PROBLEM DETAILS
Restate the listing below word for word; no picture is to be carried over.

**** DATASET EXCERPT ****

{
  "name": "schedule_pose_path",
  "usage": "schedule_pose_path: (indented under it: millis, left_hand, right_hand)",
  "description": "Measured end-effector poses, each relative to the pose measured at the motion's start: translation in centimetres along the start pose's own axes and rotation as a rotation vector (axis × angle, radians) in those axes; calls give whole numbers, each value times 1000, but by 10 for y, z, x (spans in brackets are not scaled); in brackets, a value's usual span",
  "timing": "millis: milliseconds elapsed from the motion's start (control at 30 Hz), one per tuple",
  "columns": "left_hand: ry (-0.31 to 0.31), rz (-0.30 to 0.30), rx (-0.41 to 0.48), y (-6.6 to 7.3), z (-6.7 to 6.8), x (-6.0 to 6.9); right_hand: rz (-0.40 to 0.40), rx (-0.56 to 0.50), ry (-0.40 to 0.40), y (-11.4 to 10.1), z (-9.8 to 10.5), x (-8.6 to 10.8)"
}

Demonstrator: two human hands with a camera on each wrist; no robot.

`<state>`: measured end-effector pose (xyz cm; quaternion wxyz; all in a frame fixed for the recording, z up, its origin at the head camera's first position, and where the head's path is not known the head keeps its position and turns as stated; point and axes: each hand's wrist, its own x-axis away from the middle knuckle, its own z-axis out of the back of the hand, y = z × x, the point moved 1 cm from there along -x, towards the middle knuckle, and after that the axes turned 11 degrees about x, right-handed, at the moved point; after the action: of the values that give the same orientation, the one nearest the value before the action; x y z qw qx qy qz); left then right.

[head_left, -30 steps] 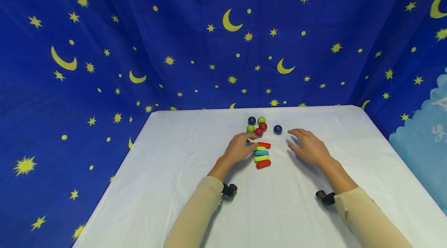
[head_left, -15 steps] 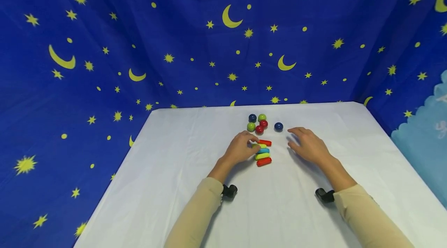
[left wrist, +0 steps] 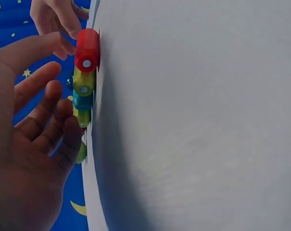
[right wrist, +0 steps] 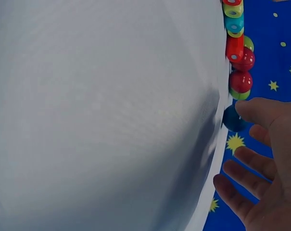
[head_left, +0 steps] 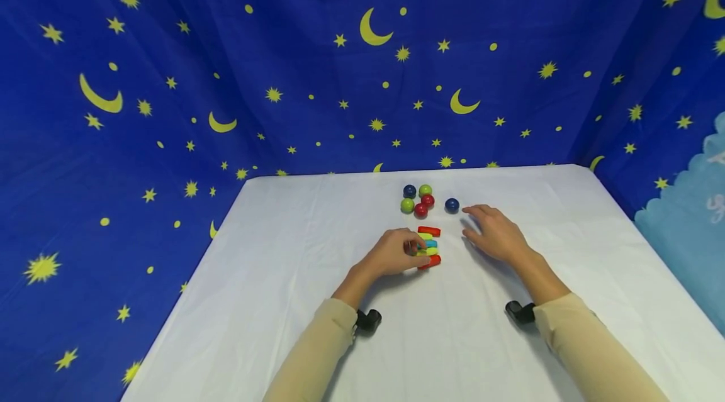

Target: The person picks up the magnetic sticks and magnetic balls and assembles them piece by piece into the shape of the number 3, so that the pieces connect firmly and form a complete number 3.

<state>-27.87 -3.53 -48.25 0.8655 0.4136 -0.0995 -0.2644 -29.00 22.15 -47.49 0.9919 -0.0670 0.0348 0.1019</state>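
A column of short coloured cylinders lies on the white cloth: a far red cylinder [head_left: 429,231], yellow ones, a blue cylinder [head_left: 432,243] and a near red cylinder [left wrist: 87,50]. Pale round spots mark their ends. My left hand [head_left: 392,253] hovers at their left side, fingers loosely bent and thumb beside the near red one. In the left wrist view nothing sits in its grasp; whether a fingertip touches a cylinder is unclear. My right hand [head_left: 498,233] is held with fingers spread, holding nothing, close to a lone dark blue ball [head_left: 452,205].
Beyond the cylinders several glossy balls form a group, among them a red ball [head_left: 421,210], a green ball [head_left: 407,205] and another dark blue ball [head_left: 410,190]. A blue curtain [head_left: 317,62] with moons and stars rises behind the white table [head_left: 272,301].
My left hand has moved nearer to me along the column, from beside the far red cylinder to beside the near red one. The right hand has shifted slightly left. Cylinders and balls look unmoved.
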Motion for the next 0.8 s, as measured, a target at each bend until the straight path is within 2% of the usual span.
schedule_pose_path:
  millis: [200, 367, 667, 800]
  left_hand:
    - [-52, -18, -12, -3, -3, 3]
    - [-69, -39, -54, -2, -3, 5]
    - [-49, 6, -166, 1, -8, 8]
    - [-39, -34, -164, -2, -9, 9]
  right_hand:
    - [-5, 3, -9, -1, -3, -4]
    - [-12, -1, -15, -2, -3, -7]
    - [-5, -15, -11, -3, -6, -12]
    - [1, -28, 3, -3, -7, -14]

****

PROBLEM SOLUTION
{
  "name": "schedule_pose_path",
  "usage": "schedule_pose_path: (indented under it: millis, left_hand, right_hand)",
  "description": "Measured end-effector poses, each relative to the pose measured at the motion's start: translation in centimetres along the start pose's own axes and rotation as a rotation vector (axis × angle, radians) in those axes; calls give whole numbers, each value times 1000, but by 10 for y, z, x (spans in brackets are not scaled); in brackets, a value's usual span",
  "timing": "millis: milliseconds elapsed from the motion's start (control at 30 Hz), one per tuple",
  "columns": "left_hand: ry (-0.31 to 0.31), rz (-0.30 to 0.30), rx (-0.41 to 0.48), y (-6.6 to 7.3), z (-6.7 to 6.8), x (-6.0 to 6.9); right_hand: rz (-0.40 to 0.40), rx (-0.56 to 0.50), ry (-0.40 to 0.40), y (-11.4 to 10.1), z (-9.8 to 10.5), x (-8.6 to 10.8)"
}

Demonstrator: two human hands with a camera on each wrist; no robot.

`<state>`: measured end-effector pose (xyz cm; quaternion wxyz; all in a frame fixed for the recording, z up, its origin at the head camera's first position, and where the head's path is not known the head keeps its position and turns as stated; point and axes: each hand's wrist, its own x-axis away from the middle knuckle, its own z-axis out of the back of the hand, y = z × x, the point moved 1 cm from there along -x, towards the middle knuckle, and after that the axes turned 11 degrees about x, right-handed, at the moved point; after the action: of the values that give the same orientation, the one nearest the value before the action; x y z qw qx qy qz); left then right.

[head_left, -30 steps] 
[head_left, -15 steps] 
[left wrist, +0 steps] 
[right wrist, +0 steps] 
[head_left, +0 steps] 

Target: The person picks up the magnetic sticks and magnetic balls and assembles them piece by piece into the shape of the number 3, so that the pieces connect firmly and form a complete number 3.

<state>-27.87 -3.53 -48.25 0.8655 0.4136 -0.0995 -0.2644 -29.00 22.15 -47.49 0.9919 -0.0670 0.0348 0.1019</state>
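A column of short coloured cylinders lies on the white cloth: a far red cylinder [head_left: 429,231], yellow ones, a blue cylinder [head_left: 432,243] and a near red cylinder [left wrist: 87,50]. Pale round spots mark their ends. My left hand [head_left: 392,253] hovers at their left side, fingers loosely bent and thumb beside the near red one. In the left wrist view nothing sits in its grasp; whether a fingertip touches a cylinder is unclear. My right hand [head_left: 498,233] is held with fingers spread, holding nothing, close to a lone dark blue ball [head_left: 452,205].
Beyond the cylinders several glossy balls form a group, among them a red ball [head_left: 421,210], a green ball [head_left: 407,205] and another dark blue ball [head_left: 410,190]. A blue curtain [head_left: 317,62] with moons and stars rises behind the white table [head_left: 272,301].
My left hand has moved nearer to me along the column, from beside the far red cylinder to beside the near red one. The right hand has shifted slightly left. Cylinders and balls look unmoved.
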Motion for the next 0.8 s, as measured, a target at each bend until the straight path is within 2% of the usual span.
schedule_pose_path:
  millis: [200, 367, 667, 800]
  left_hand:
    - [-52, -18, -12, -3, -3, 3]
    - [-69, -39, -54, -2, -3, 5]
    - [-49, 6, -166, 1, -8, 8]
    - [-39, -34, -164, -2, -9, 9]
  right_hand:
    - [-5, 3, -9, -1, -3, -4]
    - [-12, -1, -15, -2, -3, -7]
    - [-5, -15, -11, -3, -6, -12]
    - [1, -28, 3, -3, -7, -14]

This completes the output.